Инна Бачинская - Ритуал прощения врага
Шибаев вздохнул и промолчал. Он понимал, что говорить на эту тему все равно без толку, да и не хотелось поощрять Алика, мысли его насчет сначала любви, а потом ненависти, давно набили оскомину — он знал их наизусть.
— Что ты собираешься делать? — снова спросил Алик.
— Черт его знает, еще не решил. Может, поговорю с новым директором «Электроники», еще раз с Кирой Плотниковой, спрошу, почему она не сказала, что встречается с Шевченко. Какая-то дурацкая ситуация — это все равно вылезло бы, чего скрывать? А теперь только хуже, тянет на сокрытие и умысел. Коля-Буль вывернет ее наизнанку.
— Ты думаешь, что они могли… вдвоем?
— Мотив весомый, как ты понимаешь, Кира за ребенка пойдет на все. А если убийство секретарши и Плотникова связаны, то, скорее всего, действовал свой. И тут Шевченко в масть…
— Почему?
— А как по-твоему, почему Алису убили?
— Что-то знала.
— И выдала себя. Допускаю шантаж — Алиса была шустрой девушкой. А знать что-то она могла только в том случае, если возможный конфликт между убийцей и Плотниковым происходил на ее глазах. Когда его убили, она сообразила, что к чему, и намекнула убийце, за что и поплатилась. Шевченко в эту картину вписывается как нельзя лучше.

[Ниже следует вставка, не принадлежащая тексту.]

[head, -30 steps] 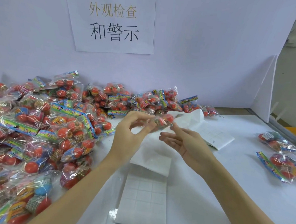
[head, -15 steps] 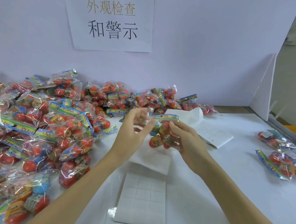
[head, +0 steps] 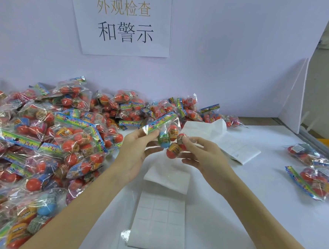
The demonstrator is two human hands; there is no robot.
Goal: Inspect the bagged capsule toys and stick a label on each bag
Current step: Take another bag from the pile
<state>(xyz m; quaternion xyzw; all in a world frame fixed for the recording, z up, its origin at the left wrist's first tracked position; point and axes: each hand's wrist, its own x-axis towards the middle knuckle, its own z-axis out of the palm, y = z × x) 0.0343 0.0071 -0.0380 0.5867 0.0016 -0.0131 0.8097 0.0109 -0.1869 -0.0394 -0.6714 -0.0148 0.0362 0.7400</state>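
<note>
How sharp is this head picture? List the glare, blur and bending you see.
Head view: even, soft light with faint shadows; white glints on the heap of bags and the held bag; the label sheet shines at its lower left corner; the right-hand panel leans from wide-angle bending; edges look slightly soft.

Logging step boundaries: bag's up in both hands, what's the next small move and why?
Probably free the right hand and reach down to the label sheet for a sticker. Both hands grip the held bag above the sheet, the left hand at its header; no label is visible on it.
</note>
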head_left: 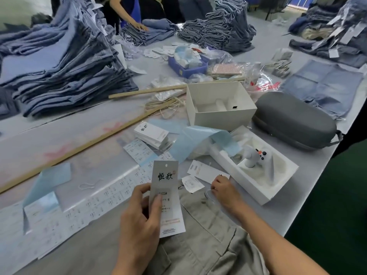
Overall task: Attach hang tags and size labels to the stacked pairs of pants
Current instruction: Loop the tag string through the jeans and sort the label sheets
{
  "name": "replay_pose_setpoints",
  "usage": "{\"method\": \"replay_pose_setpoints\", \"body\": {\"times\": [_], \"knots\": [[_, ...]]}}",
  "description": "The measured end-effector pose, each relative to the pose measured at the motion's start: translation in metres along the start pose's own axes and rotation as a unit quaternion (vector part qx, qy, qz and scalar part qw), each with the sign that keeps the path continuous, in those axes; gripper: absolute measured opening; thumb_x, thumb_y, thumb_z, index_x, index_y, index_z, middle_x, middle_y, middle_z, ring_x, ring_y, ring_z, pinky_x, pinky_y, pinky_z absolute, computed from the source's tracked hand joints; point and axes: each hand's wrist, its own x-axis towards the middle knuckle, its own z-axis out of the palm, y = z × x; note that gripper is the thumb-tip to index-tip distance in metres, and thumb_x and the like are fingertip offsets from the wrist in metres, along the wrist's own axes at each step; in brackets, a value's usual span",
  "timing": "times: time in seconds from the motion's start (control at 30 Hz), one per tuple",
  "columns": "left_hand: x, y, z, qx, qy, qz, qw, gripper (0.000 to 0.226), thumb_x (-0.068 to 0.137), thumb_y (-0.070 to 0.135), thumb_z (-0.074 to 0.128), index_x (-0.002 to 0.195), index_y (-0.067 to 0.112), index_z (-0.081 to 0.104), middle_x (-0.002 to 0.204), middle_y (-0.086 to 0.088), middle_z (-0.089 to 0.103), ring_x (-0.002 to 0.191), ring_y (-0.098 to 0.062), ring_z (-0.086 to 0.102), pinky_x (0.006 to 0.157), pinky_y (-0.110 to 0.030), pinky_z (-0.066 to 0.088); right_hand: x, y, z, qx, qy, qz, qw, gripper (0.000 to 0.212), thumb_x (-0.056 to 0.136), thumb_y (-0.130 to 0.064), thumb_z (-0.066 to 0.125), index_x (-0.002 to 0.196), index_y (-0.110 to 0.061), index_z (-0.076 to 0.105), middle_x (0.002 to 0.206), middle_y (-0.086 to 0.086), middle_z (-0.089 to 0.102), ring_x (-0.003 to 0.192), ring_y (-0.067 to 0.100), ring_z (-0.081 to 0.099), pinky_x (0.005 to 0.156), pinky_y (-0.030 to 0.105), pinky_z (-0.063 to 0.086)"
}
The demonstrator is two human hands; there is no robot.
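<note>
Left hand: grips tall white printed hang tag upright. Right hand: fingers curled, pinching thin clear loop over khaki pants.

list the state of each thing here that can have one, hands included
left hand: holds the hang tag, thumb across its face
hang tag: held upright over the khaki pants, hole empty
right hand: fingers curled, pinching a clear loop at the waistband
khaki pants: lying flat, no tag on yet
white box: open, lid off
grey case: closed
blue bin: full of packets
</note>
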Motion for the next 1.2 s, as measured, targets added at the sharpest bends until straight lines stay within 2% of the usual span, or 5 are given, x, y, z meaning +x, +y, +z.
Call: {"method": "replay_pose_setpoints", "body": {"times": [0.3, 0.47, 0.63, 0.83, 1.2], "knots": [[0.0, -0.002, -0.001, 0.008, 0.017, 0.005, 1.0, 0.042, 0.096, 0.012, 0.066, 0.104, 0.053, 0.056, 0.096, 0.03, 0.072, 0.084, -0.003, 0.072, 0.057, -0.021, 0.055, 0.004, -0.025, -0.045, 0.211, 0.064, 0.146, 0.964, 0.01, 0.092, -0.019, 0.064, 0.082, -0.021, 0.061, 0.077, 0.0, 0.071, 0.076, 0.02, 0.067, 0.067, 0.04, 0.056], [0.0, 0.0, -0.003, -0.041, 0.022, -0.018, 0.999, 0.072, 0.097, 0.011, 0.064, 0.139, 0.062, 0.035, 0.105, 0.01, 0.076, 0.086, -0.023, 0.074, 0.059, -0.039, 0.063, 0.003, -0.076, -0.107, 0.241, 0.059, 0.073, 0.966, 0.007, 0.088, -0.014, 0.068, 0.082, -0.017, 0.067, 0.072, 0.0, 0.072, 0.066, 0.009, 0.062, 0.066, 0.03, 0.051], [-0.003, 0.002, -0.009, -0.044, 0.003, -0.041, 0.998, 0.048, 0.095, 0.0, 0.065, 0.091, 0.046, 0.078, 0.098, 0.026, 0.074, 0.084, -0.008, 0.072, 0.06, -0.023, 0.055, -0.028, -0.156, -0.164, 0.3, 0.098, -0.061, 0.947, 0.009, 0.091, -0.012, 0.072, 0.084, -0.015, 0.067, 0.063, -0.005, 0.06, 0.058, 0.007, 0.05, 0.06, 0.02, 0.042], [-0.023, 0.023, -0.026, -0.233, -0.067, -0.133, 0.961, 0.036, 0.082, 0.059, 0.059, 0.096, 0.035, 0.082, 0.096, 0.002, 0.079, 0.091, -0.014, 0.074, 0.081, -0.032, 0.057, -0.091, -0.223, -0.159, 0.264, 0.043, -0.228, 0.936, 0.01, 0.093, -0.022, 0.073, 0.09, -0.029, 0.067, 0.065, -0.006, 0.061, 0.055, 0.008, 0.051, 0.055, 0.017, 0.042], [-0.047, 0.011, -0.072, -0.331, 0.058, -0.133, 0.932, 0.024, 0.078, 0.038, 0.075, 0.087, 0.017, 0.083, 0.087, -0.009, 0.079, 0.073, -0.015, 0.072, 0.062, -0.024, 0.055, -0.134, -0.251, -0.109, 0.265, 0.035, -0.225, 0.937, 0.018, 0.089, -0.013, 0.076, 0.086, -0.029, 0.068, 0.066, -0.005, 0.063, 0.054, 0.009, 0.052, 0.051, 0.023, 0.043]]}}
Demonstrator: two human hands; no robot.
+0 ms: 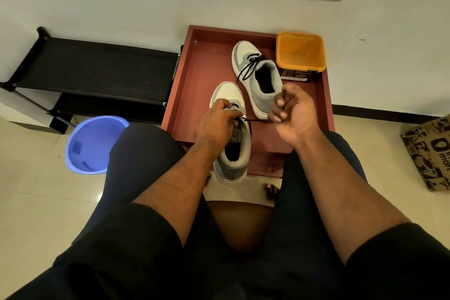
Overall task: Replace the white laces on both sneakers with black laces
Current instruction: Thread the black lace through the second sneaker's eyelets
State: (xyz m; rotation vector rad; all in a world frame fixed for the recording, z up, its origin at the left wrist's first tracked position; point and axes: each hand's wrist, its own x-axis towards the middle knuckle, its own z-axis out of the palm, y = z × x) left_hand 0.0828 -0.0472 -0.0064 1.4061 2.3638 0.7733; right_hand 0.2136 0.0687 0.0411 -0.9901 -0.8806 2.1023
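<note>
- The near sneaker (231, 134) sits at the front edge of the red tray (194, 75), its heel overhanging; long axis runs away from the person, toe toward the wall.
- The left hand (216, 124) pinches at its eyelets; the right hand (289, 109) is curled round the black lace (255, 120), stretched taut between them.
- Risk: a hard pull could tip the shoe off, or unthread the lace.
- The far sneaker (258, 78), black-laced, angles toe up-left, beside an orange tub (300, 51).
</note>
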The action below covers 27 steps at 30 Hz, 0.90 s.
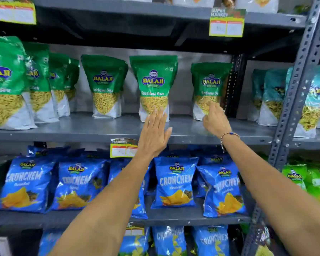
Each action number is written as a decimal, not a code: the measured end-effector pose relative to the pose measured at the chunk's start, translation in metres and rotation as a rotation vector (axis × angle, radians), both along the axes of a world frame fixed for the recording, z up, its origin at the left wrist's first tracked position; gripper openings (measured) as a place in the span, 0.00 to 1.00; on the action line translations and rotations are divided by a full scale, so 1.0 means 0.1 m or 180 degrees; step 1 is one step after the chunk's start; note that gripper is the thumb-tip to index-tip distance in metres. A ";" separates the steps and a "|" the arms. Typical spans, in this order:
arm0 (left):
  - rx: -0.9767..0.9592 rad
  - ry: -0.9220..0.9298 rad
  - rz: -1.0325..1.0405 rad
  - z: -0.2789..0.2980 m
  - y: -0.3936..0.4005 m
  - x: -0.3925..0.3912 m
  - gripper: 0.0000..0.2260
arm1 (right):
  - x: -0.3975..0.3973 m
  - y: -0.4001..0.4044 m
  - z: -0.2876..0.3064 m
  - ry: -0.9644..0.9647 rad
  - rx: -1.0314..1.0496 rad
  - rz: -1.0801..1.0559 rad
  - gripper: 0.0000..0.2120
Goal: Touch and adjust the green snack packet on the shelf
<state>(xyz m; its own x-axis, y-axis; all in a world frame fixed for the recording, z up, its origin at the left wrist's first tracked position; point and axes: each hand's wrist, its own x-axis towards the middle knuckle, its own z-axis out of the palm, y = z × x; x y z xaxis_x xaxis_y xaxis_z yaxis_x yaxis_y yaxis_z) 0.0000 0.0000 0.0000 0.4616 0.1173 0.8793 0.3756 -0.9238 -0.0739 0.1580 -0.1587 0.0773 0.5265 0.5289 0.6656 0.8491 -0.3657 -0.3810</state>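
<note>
- Fingers (156, 115) on the left hand (152, 134) are straight and pretty much together, tips laid flat against the bottom of the middle Ratlami Sev pouch (153, 84); thumb sticks out toward 3 o'clock. Right hand (213, 119) has its fingers bent onto the lower front of the right Ratlami Sev pouch (210, 84), but can't tell if it's actually pinching the plastic or just touching it.
- Grey metal rack (292, 100) is the biggest thing here, its slotted upright running up the 3 o'clock side.
- Middle shelf (85, 126) carries both pouches, standing upright and apart from each other, around 12 to 1 o'clock of centre.
- More green sev pouches (6, 80) crowd the 9 o'clock end, plus one alone (104, 85) just left of the middle pouch.
- Blue Crunchem bags (174, 182) fill the shelf below, under both forearms, around 6 o'clock.
- Yellow price tag (123, 147) hangs off the shelf edge beside the left wrist.
- Beaded bracelet (228, 135) sits on the right wrist.
</note>
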 end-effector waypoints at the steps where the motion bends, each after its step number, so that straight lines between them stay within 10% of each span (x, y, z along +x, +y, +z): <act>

— Не получается, — возразил Алик, подумав.
— Почему? — с интересом спросил Шибаев.
— Если он в сговоре с Кирой Плотниковой, то конфликта с ее мужем не было. Она попросила — он сделал. И что тогда могла знать Алиса? Она ведь говорила, что Кира — любовница брата Плотникова, а про отношения с Шевченко ничего не знала.
— Согласен. Значит, не программист?
— Или эти убийства не связаны.
— Резонно, Алик. Но я нутром чувствую, что связаны.
— Значит, не Шевченко, там же полно людей. Ты говорил, что Плотников был тем еще типом.
— Был. Скорее всего, убил его кто-то свой. Скорее всего, но не факт. Он подошел к машине, и Плотников открыл дверцу…
— То есть не опасался, — перебил Алик. — Если бы чужой, он открыл бы окно.
— Не опасался. Окно, дверцу… что теперь гадать.
— Раз не опасался, значит, конфликта не было.
— Опять-таки насчет конфликта — не факт. Это говорит только о том, что Плотников его не опасался. Точка. Это мог быть сосед, кто-то с работы, неизвестно как там оказавшийся, или, допускаю, чужой, который подошел о чем-то спросить. Плотников открыл дверцу и получил удар в живот. Желающих, как я понимаю, было много, алиби ни у кого нет. В итоге мы топчемся на месте.
— То, что это произошло у дома днем, говорит о…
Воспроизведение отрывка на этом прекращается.